Not that particular woman writing about walking who has been in the news recently. (I haven’t read that book, and now I don’t feel like it, though I enjoyed her two pages in this one.)
Women have been writing about walking for hundreds of years. Way Makers: An Anthology of Women’s Writing about Walking brings a subjective selection of them together. Kerri Andrews’ first book like this, Wanderers, included just ten writers. Way Makers includes more than fifty, from Dorothy Wordsworth via Virginia Woolf right up to Anita Sethi. Yes, these three women were all born in England, and English landscapes are the most present, here. The other nations and islands around get a look in, and a few step across the pond. But as Andrews says in her introduction, she hopes this anthology will inspire others to make their own.

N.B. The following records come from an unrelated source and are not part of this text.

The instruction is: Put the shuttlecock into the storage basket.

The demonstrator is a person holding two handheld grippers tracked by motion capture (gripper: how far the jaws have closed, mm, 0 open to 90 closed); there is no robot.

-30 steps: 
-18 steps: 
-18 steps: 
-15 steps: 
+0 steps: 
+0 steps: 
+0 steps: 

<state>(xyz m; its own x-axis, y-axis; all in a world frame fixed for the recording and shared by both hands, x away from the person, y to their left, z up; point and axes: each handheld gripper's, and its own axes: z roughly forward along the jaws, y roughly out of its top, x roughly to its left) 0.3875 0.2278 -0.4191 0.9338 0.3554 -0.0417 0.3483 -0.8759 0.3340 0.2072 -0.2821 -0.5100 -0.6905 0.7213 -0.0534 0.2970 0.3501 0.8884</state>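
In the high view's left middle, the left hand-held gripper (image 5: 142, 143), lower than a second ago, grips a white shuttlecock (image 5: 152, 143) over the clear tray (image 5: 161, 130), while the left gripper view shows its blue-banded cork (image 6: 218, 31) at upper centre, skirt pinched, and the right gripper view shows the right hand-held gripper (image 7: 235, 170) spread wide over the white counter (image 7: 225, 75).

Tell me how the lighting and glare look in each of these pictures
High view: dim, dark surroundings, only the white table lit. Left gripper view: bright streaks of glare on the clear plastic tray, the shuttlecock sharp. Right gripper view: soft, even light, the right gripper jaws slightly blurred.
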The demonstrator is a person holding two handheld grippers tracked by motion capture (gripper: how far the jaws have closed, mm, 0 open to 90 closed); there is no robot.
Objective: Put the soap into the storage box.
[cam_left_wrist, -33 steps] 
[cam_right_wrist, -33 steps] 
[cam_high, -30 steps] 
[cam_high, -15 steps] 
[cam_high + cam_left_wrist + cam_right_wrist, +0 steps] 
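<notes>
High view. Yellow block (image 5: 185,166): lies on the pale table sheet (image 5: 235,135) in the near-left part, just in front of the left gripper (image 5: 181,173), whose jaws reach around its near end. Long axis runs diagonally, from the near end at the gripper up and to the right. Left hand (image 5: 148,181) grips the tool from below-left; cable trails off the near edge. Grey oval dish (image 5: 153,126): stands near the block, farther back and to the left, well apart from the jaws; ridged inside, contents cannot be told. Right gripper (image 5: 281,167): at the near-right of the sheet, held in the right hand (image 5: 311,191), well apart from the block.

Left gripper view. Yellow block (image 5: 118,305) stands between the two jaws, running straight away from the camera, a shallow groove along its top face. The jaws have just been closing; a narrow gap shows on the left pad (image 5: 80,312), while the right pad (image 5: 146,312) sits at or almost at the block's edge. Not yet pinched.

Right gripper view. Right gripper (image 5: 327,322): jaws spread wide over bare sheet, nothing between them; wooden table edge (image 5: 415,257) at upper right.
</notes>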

Most of all, these women’s writing will inspire you to write. I loved the Wordsworth, the woman behind the host of golden daffodils. In her diaries she observes everything in detail, from people to plants, and she writes so well. There’s even an app for her – you can listen to her words from her journals and poems as you walk around the Lake District.
But it’s not all rural vistas – Katherine Mansfield writes about criss-crossing the city of Paris. Katherine May walks out to get away from the suffocating side of motherhood, and leaves her husband to host the other parent on a play date. Don’t tell her I’m walking, she says, you’ll have to say I’m working.
Because then as now, walking is not perceived as proper for women in every situation. It’s too wild, too independent. Not so different from writing, perhaps? Dive in or dip in to this book, head for the hills or pound the pavements, but after that, sit down and write!